Les fessiers sont l'un des plus grands groupes musculaires du corps et vous pouvez compter sur ce mouvement pour les développer en un rien de temps.

L'astuce, tenir une paire haltères ou une barre, debout, les pieds écartés de la largeur des hanches. Ensuite, pliez légèrement les genoux. Sans changer la flexion de vos genoux, pliez vos hanches et abaissez votre corps jusqu'à ce qu'il soit presque parallèle au sol. Voir le mouvement dans l'image ci-dessus.

4. Chien-oiseau résisté

Source : Livestrong

Le mouvement de cet exercice implique tous les muscles du tronc et des fesses, donc après avoir pratiqué ce mouvement, vous sentirez rapidement une différence visible. La douleur est certainement ressentie, surtout si vous n'y êtes pas habitué.

Cependant, cet exercice rend les muscles abdominaux et les fesses plus tendus qu'auparavant.

L'astuce, partir d'une position comme ramper sur le tapis. Redressez ensuite vos bras et jambes croisés comme indiqué ci-dessus. Lorsque vous tirez vos bras vers l'avant et vos pieds vers l'arrière, allez aussi loin que possible.

Positionnez votre tête de manière à ce que votre ventre soit complètement droit. Assurez-vous que vous travaillez vraiment vos fessiers avec toute la force, et qu'ils sont parallèles à votre corps, pas trop bas.

5. Créateur d'hommes

Source : Santé des femmes Magz

Préparez-vous à obtenir un impact instantané de ce mouvement. Bien que le nom man-makers ne signifie pas seulement pour les hommes. Pour les hommes comme pour les femmes, ce mouvement peut être un façonneur très magique.
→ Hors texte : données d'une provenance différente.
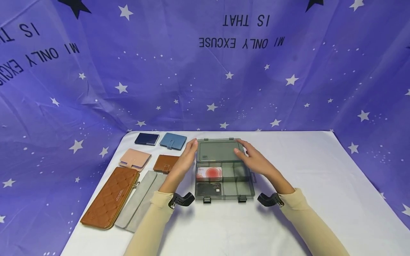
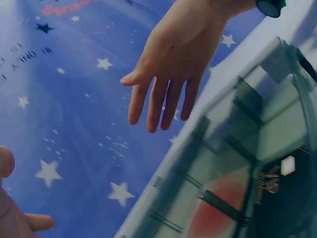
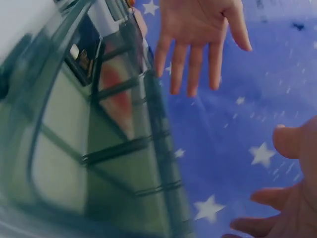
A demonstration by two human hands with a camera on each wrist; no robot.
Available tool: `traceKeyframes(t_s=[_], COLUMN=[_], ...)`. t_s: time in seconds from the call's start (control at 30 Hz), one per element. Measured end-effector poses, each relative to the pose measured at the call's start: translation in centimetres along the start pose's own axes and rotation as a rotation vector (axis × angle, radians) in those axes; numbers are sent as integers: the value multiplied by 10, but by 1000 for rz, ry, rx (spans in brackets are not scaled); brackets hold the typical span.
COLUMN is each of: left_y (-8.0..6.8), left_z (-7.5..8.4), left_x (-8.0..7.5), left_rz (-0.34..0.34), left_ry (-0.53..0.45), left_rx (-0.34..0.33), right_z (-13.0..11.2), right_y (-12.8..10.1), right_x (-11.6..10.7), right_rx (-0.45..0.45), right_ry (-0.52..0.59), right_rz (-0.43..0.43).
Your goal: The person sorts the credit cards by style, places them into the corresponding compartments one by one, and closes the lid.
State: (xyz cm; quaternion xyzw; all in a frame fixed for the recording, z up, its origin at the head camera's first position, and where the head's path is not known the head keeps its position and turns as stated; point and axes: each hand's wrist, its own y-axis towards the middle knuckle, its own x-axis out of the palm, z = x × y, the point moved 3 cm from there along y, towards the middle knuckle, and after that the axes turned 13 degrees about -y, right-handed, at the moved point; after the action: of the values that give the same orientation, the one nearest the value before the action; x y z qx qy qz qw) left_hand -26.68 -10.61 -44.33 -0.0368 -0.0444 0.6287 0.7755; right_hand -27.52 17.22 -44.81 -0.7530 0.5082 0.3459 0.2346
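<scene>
A grey-green translucent compartment box [image 1: 229, 190] lies on the table between my hands, a flat panel [image 1: 219, 151] at its far part. A white card with a red circle [image 1: 209, 173] sits in one left compartment, and a black VIP card [image 1: 208, 189] in the one nearer me. My left hand [image 1: 183, 161] is at the far left side of the box, fingers extended. My right hand [image 1: 257, 161] is at its far right corner, thumb overlapping the panel. In the left wrist view, the right hand's fingers [image 2: 161, 101] are straight and spread.
Left of the box lie a navy card holder [image 1: 147, 139], a blue wallet [image 1: 173, 141], a pink wallet [image 1: 135, 159] and a small brown wallet [image 1: 164, 163]. Nearer me are a long brown zip wallet [image 1: 110, 197] and a grey wallet [image 1: 137, 199], partly behind my left sleeve.
</scene>
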Motion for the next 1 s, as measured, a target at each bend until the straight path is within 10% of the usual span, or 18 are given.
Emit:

Ce mouvement implique les muscles de vos bras, jambes, épaules, ainsi que certaines parties de vos muscles abdominaux. Même ainsi, ce mouvement n'est pas facile, mais le résultat en vaut vraiment la peine. Préparez une petite serviette car votre transpiration sera très intense. Empêchez le sol de se mouiller à cause de votre transpiration.

L'astuce, préparez-vous depuis votre position de planche la plus haute. Tenez des haltères dans vos mains droite et gauche. Ensuite, levez alternativement une main sur le côté de la poitrine avec l'haltère que vous tenez.

L'autre main reste en position droite en tenant le poids pour ne pas tomber. Gardez vos jambes droites pendant que vous bougez vos bras.

S'il est encore fort, alternez le mouvement avec une position debout tout en soulevant les haltères vers le haut.